1763-01-02, de Voltaire [François Marie Arouet] à Étienne Noël Damilaville.

J'ai reçu, mon très cher frère, le petit chapitre concernant l'Encyclopédie, et j'ai retranché sur le champ le petit article où je combattais les droits du parlement, quoique je sois bien persuadé que le parlement n'a aucun droit sur les privilèges du sceau; mais je ne veux point compromettre mes frères.
Je sais fort bien que quand on s'avise de prendre le parti de l'autorité royale contre messieurs, messieurs vous brûlent; et le roi en rit. D'ailleurs dans le petit chapitre des billets de confession et des querelles parlementaires et épiscopales, j'ai dit assez rondement la vérité. J'ai peint les uns et les autres tout aussi ridicules qu'ils étaient, sans pourtant y mettre de caricature.

J'ai lu l'analyse d'Eponime avec plus de plaisir que je n'aurais lu la pièce. Je plains le tripot français qu'on appele théâtre. Je comptais que la divine Clairon viendrait dans le tripot de Ferney, mais je vois bien qu'elle restera dans celui de Paris.

J'ai une envie extrême de lire un mémoire que m. Loiseau fit, il y a quelques années, pour melle Alliot de Lorraine. J'ai connu cette demoiselle à Lunéville, et le style de m. Loiseau augmente ma curiosité. Je demande en grâce à mon frère de m'obtenir cette grâce de m. Loiseau.

J'attends la population de m. de Beaumont. Ce livre sera sans doute ma condamnation. Je n'ai point peuplé, et j'en demande pardon à dieu. Mais aussi la vie est elle toujours quelque chose de si plaisant qu'il faille se repentir de ne l'avoir pas donnée à d'autres?

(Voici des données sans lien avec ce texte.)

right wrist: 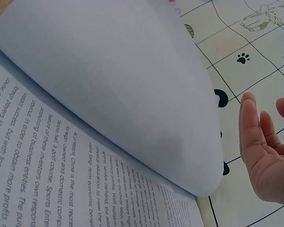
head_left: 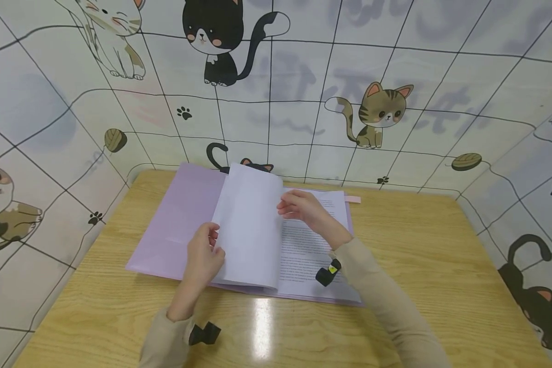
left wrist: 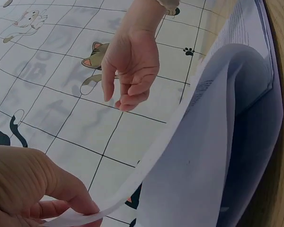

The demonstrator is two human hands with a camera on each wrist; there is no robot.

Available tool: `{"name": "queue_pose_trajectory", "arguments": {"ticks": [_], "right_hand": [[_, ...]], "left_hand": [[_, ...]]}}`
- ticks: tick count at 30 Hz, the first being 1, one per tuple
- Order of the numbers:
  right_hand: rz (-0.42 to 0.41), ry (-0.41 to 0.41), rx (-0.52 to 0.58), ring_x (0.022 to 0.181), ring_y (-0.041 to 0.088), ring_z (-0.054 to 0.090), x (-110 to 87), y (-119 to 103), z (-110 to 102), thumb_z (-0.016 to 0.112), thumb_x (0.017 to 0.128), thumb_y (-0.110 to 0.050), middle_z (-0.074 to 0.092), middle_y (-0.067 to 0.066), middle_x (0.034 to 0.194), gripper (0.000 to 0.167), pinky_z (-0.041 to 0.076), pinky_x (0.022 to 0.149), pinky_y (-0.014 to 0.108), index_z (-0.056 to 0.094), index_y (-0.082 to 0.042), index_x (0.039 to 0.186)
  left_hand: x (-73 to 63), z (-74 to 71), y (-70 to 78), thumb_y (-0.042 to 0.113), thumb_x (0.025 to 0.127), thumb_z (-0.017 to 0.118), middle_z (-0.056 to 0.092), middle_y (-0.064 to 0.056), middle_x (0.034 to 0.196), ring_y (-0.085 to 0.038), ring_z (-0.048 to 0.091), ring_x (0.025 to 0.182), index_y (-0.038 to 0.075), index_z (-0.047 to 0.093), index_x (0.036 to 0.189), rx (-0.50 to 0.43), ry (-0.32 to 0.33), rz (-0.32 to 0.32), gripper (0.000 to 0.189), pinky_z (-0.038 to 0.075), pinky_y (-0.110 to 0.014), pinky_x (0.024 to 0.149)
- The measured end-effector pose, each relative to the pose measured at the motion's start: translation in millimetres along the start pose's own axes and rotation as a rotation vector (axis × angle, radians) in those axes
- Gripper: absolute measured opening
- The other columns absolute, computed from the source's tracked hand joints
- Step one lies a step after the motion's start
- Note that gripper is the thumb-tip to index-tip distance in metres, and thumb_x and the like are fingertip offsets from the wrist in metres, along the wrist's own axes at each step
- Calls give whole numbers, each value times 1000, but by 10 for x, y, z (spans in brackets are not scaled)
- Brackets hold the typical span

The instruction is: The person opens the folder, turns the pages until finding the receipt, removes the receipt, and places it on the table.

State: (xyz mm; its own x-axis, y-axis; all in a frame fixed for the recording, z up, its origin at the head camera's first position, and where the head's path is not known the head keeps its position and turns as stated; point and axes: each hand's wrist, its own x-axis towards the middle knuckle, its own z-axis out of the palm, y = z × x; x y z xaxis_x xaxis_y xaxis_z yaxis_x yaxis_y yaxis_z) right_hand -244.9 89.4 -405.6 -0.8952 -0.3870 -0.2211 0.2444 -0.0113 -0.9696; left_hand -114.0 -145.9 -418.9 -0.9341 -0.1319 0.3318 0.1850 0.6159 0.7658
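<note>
One plain-faced, curved white paper leaf [head_left: 250, 230] is raised above printed white pages [head_left: 301, 255] in a spread lilac folder [head_left: 165, 235] on a wood-grained table [head_left: 418, 266]. Its edge is pinched in the grip of the left hand [head_left: 202, 255]; nothing is grasped by the relaxed right hand [head_left: 303, 207]. Creasing could be caused by uneven pulling, spring-back by a loosened pinch.

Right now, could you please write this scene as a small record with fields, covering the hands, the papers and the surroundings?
Left hand: pinches an edge of the lifted sheet
Right hand: relaxed, holds nothing, near the sheet
Sheet: curved; looks blank in the head view
Beneath it: printed page
Folder: purple, open, under the papers
Tab: pink, sticks out on the right
Table: wooden
Wall: white, grid lines, cat drawings
</note>
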Motion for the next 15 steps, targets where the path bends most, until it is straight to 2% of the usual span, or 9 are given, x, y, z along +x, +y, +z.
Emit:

Nous touchons, je crois, à la décision du conseil sur l'affaire des Calas. Est il vrai qu'il faudra préalablement faire venir les pièces de Toulouse? Ne sera ce pas plutôt après la révision ordonnée que le parlement de Toulouse sera obligé d'envoyer la procédure?

Au reste, mes frères, gardez vous bien de m'imputer le petit livre sur la tolérance, quand il paraîtra. Il ne sera point de moi, et ne doit point en être. Il est de quelque bonne âme qui aime la persécution comme la colique.

Frère Thiriot se tue à écrire; dites lui qu'il se ménage. Cependant, raillerie à part, je lui pardonne s'il mange bien, s'il dort bien, et surtout si son frère m'écrit.

J'embrasse tous mes frères. Ma santé est pitoyable. Ecrasez l'infâme.

P. S. Il y a un petit mémoire incendié d'un président au mortier ou à mortier, frère peu sensé de l'insensé d'Argens. Je ne hais pas à voir les classes du parlement se brûler les unes les autres en cérémonie. Cela me paraît fort plaisant, et digne de notre profonde nation. Mais vous me feriez surtout un plaisir extrême de m'envoyer, par la première poste, le mémoire du président au mortier.